Task prompt: If a line below contains "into", count it; then state how many such lines there are, and nothing else.

Data:
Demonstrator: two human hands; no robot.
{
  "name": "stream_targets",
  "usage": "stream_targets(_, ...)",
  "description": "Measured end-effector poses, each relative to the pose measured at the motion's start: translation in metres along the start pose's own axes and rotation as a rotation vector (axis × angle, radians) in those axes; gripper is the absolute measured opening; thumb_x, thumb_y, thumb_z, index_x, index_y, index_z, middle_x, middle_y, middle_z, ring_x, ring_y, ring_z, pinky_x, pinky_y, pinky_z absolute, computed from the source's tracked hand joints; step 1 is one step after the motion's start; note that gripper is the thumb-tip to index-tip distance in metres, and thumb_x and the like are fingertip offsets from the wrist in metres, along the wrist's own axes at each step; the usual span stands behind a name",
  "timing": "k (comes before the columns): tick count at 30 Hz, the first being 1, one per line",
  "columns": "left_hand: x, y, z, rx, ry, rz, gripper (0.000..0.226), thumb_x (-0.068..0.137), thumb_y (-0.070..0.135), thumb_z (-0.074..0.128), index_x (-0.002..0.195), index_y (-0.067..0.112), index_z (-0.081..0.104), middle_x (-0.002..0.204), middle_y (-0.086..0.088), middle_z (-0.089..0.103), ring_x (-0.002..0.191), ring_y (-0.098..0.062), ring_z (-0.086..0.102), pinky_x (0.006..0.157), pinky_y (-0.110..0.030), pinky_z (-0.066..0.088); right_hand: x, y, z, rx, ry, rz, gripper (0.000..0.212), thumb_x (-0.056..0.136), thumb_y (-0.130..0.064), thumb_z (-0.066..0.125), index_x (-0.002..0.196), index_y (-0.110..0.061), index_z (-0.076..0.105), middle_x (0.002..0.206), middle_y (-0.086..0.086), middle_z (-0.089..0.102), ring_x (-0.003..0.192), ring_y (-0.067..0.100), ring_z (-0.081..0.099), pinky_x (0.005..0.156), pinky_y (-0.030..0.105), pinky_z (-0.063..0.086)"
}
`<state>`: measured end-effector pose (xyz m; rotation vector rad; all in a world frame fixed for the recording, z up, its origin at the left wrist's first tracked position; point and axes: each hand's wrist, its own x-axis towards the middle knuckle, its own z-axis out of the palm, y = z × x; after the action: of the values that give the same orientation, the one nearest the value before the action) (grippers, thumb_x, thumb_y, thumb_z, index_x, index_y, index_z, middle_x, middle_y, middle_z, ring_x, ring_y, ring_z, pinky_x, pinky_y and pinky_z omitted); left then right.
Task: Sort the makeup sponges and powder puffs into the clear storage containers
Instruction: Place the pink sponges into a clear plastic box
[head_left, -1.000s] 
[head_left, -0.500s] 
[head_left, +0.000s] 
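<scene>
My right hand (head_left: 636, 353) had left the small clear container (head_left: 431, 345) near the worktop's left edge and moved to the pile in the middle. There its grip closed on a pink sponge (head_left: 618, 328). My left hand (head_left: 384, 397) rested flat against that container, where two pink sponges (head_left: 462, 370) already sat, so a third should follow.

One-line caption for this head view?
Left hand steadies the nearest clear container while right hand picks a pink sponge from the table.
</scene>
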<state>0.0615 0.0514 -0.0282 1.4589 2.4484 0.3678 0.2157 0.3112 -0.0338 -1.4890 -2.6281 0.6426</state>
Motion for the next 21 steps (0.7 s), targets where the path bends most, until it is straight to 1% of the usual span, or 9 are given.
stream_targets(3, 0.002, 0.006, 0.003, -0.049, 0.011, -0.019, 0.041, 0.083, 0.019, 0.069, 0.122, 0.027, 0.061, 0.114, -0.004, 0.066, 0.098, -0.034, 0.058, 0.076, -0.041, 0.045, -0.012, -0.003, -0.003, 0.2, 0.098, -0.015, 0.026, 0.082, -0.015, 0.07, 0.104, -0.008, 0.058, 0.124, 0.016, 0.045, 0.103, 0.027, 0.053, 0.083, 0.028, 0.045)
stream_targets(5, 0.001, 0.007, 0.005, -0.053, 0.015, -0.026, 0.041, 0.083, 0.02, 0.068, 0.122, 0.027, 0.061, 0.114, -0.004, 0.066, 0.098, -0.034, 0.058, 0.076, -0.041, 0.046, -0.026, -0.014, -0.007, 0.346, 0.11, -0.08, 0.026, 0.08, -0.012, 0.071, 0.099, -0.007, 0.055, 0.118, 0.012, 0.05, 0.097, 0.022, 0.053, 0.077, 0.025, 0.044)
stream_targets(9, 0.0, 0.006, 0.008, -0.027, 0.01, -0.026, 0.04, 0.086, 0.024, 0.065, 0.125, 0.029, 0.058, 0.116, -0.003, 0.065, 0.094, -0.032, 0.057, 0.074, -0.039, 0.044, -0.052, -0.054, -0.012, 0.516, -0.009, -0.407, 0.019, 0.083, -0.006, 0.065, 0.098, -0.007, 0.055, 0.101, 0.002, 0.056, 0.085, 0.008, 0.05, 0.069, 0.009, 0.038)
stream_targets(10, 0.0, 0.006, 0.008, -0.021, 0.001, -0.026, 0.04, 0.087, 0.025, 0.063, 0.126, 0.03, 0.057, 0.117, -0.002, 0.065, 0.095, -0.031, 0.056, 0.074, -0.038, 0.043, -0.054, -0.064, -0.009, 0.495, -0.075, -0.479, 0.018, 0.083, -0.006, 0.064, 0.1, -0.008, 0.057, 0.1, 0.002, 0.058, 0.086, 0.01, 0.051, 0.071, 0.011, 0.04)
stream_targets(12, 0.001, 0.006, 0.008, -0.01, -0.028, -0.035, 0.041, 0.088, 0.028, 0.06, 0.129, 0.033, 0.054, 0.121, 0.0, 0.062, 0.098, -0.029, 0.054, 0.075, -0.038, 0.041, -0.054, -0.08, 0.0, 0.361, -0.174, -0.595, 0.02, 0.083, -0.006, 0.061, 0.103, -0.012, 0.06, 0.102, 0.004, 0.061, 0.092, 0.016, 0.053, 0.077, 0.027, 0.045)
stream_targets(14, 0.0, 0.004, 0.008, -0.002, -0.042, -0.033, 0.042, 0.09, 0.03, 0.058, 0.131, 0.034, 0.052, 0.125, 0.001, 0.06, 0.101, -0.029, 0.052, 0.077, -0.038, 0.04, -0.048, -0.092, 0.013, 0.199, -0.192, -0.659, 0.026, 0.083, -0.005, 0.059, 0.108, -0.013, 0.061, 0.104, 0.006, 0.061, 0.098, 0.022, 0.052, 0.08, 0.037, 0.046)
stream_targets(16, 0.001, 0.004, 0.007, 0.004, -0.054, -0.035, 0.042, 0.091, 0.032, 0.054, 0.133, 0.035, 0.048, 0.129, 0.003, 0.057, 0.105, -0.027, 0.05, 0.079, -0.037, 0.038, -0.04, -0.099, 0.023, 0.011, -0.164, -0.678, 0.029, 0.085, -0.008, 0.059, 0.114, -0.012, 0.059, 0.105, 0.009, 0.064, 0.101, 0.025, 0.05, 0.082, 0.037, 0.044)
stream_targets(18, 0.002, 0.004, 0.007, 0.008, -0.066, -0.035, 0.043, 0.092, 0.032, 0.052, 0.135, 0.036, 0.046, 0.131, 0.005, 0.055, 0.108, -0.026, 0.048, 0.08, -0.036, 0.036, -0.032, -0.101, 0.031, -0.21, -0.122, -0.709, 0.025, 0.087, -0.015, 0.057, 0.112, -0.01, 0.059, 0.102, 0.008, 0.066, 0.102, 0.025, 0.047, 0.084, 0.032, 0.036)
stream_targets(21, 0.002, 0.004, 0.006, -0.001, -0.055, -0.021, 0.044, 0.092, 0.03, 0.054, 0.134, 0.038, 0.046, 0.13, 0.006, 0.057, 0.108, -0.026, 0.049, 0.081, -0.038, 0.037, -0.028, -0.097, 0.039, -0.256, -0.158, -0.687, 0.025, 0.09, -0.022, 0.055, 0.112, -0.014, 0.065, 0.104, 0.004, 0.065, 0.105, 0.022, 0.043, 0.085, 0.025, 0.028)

Answer to this task: 2